Aim of the exercise. Your answer should be the lines below from the one with "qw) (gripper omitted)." to the one with "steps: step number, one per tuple", both included, given again exactly and with nothing added.

Excerpted records.
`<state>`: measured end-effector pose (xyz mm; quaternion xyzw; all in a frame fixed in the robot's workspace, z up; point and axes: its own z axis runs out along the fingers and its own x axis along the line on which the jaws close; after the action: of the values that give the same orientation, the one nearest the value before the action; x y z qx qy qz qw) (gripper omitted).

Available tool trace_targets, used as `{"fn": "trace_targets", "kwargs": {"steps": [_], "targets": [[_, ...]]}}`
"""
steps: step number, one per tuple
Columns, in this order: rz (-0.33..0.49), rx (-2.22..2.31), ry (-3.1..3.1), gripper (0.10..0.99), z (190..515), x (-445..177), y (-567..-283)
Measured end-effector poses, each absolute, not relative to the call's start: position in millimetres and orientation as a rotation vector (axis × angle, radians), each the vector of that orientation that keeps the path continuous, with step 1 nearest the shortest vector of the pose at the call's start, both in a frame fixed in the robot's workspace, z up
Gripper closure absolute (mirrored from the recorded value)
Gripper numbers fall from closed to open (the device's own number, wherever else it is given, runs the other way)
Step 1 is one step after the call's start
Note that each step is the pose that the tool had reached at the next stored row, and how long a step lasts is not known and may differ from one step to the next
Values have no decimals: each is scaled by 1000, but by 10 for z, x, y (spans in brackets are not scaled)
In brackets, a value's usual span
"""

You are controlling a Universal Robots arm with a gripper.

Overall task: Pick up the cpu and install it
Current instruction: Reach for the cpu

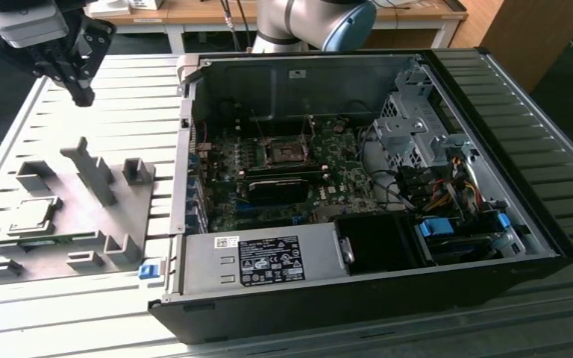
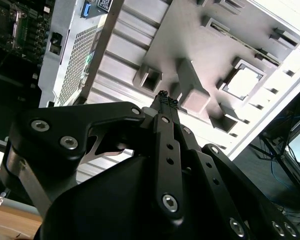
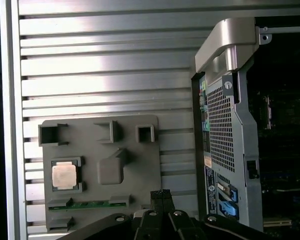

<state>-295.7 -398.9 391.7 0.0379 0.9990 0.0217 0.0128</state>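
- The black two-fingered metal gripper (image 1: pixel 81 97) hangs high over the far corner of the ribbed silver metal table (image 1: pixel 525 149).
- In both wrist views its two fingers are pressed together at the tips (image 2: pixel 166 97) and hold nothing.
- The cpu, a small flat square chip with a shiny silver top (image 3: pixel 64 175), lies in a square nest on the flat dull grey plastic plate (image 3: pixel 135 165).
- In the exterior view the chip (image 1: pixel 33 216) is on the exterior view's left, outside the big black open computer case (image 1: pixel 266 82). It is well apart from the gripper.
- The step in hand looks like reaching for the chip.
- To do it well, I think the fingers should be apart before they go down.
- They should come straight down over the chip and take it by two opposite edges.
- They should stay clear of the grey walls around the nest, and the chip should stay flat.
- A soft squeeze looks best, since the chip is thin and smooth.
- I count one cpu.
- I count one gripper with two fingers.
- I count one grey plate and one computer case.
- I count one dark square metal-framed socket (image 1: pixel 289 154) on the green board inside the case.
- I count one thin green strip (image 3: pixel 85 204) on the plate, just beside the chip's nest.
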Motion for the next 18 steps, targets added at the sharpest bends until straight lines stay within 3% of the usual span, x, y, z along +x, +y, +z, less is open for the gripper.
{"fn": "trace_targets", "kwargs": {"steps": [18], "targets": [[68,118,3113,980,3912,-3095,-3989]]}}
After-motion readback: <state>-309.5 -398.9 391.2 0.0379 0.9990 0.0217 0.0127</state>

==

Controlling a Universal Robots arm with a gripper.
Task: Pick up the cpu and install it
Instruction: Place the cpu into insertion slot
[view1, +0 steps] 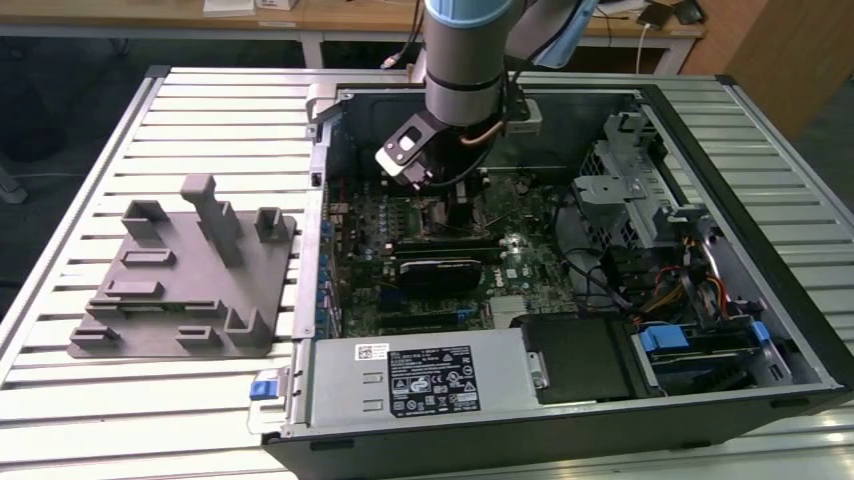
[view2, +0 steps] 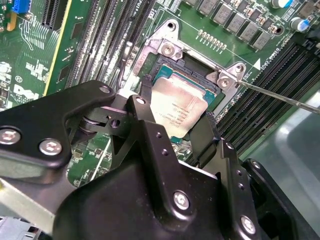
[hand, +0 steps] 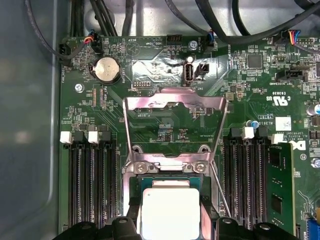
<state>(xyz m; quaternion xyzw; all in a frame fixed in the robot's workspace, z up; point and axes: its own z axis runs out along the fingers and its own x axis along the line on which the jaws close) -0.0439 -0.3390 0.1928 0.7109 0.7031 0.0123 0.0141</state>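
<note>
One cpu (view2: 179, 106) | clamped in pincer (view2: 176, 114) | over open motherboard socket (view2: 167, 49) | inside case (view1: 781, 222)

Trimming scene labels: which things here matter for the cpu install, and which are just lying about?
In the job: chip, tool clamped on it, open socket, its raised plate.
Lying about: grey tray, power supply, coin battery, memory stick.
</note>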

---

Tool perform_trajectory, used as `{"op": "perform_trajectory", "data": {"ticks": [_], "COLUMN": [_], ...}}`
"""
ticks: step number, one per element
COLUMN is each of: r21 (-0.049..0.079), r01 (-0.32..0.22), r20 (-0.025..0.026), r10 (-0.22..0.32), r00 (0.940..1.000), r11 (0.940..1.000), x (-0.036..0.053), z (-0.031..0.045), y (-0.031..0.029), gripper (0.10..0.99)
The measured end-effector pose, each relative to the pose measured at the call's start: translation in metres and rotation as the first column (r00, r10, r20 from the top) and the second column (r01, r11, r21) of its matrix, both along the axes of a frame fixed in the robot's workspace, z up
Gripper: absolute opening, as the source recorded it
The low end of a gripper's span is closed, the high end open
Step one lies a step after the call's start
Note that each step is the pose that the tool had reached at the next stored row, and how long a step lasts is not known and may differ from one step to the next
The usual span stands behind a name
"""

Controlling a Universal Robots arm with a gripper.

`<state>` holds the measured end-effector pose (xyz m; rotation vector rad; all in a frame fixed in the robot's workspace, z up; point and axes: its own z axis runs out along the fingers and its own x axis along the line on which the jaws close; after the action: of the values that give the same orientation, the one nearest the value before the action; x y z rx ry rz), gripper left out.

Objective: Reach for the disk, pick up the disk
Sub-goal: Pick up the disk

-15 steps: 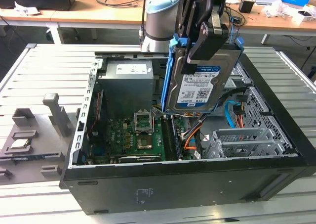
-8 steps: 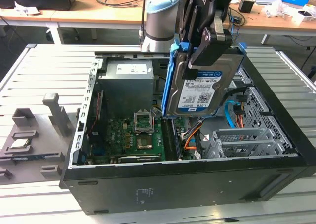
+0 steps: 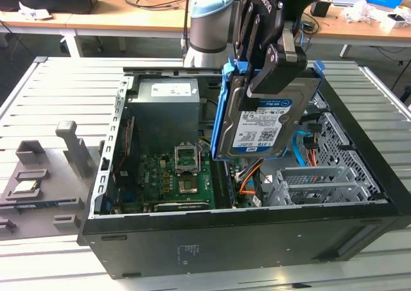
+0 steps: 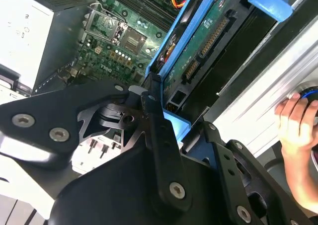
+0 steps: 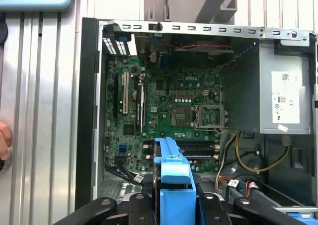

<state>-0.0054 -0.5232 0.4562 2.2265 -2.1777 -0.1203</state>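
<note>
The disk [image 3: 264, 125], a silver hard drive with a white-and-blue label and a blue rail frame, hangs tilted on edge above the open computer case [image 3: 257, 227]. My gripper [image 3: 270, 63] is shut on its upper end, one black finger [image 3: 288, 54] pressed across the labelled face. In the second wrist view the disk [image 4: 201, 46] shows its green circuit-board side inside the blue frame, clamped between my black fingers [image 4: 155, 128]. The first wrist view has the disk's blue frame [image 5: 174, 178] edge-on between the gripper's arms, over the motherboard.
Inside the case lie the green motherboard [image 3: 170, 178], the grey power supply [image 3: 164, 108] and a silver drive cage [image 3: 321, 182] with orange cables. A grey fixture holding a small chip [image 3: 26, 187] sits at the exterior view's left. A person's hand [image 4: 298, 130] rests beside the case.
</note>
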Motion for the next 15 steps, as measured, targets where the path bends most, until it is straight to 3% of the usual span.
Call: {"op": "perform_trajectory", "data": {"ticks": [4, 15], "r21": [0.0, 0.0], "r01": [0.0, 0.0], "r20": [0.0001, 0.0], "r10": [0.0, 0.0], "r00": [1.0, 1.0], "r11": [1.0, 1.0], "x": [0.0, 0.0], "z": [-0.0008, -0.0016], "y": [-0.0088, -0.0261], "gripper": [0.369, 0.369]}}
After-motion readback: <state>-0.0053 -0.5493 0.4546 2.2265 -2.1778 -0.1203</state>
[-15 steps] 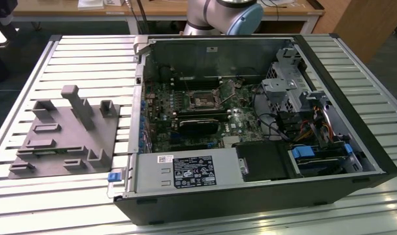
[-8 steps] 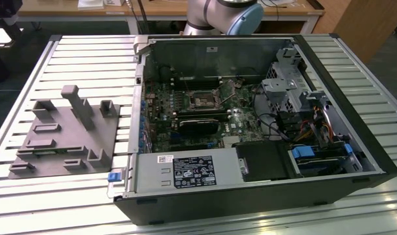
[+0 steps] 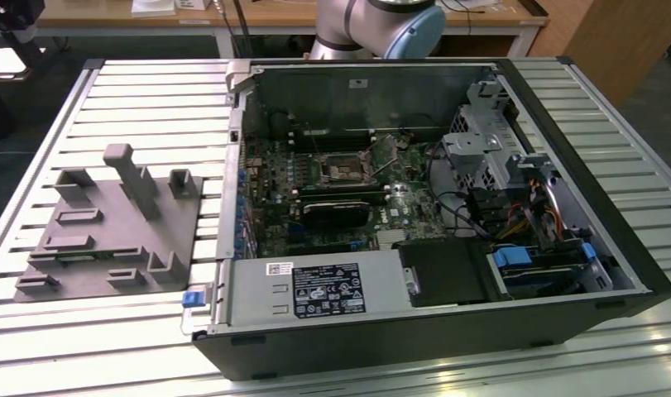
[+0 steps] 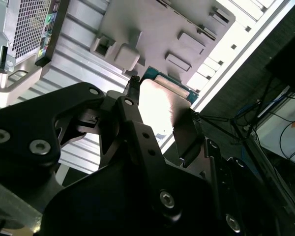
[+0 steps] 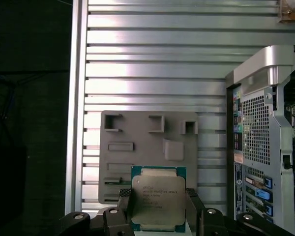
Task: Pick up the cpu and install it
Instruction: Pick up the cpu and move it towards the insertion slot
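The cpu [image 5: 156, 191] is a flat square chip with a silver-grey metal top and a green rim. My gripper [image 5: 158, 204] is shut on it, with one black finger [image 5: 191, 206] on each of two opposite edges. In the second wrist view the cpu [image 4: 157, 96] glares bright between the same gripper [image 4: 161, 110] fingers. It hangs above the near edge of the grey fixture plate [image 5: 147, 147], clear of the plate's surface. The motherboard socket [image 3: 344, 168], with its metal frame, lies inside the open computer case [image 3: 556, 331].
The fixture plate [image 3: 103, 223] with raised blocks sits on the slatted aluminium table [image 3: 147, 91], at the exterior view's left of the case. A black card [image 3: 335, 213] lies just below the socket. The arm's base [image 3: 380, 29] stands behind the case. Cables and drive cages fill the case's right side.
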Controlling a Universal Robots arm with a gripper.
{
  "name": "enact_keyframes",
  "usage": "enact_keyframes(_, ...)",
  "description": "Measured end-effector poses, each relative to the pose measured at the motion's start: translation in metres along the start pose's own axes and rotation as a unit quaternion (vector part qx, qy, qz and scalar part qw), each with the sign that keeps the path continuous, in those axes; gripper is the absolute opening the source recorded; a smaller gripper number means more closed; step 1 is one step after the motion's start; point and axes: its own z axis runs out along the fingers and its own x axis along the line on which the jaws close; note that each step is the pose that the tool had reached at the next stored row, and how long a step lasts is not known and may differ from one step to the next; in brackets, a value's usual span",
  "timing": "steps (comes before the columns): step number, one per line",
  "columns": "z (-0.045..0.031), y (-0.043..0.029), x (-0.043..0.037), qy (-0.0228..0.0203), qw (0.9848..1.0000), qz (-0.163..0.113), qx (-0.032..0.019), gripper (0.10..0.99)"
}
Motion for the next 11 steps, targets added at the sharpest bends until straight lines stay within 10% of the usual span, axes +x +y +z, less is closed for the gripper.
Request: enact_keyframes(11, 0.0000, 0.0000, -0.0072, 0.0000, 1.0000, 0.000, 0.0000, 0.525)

Exercise output.
`<state>`: measured end-effector pose (xyz mm; quaternion xyzw; all in a frame fixed in the robot's workspace, z up; point and axes: its own z axis runs out along the fingers and its own x axis along the line on which the jaws close; after the action: of the values that give the same orientation, the one nearest the value before the action; x y z qx qy qz qw) (gripper omitted).

Available tool trace_targets, used as `{"fn": "trace_targets", "kwargs": {"steps": [_], "targets": [[_, ...]]}}`
"""
steps: step number, one per tuple

Nothing further remains to be added to the answer.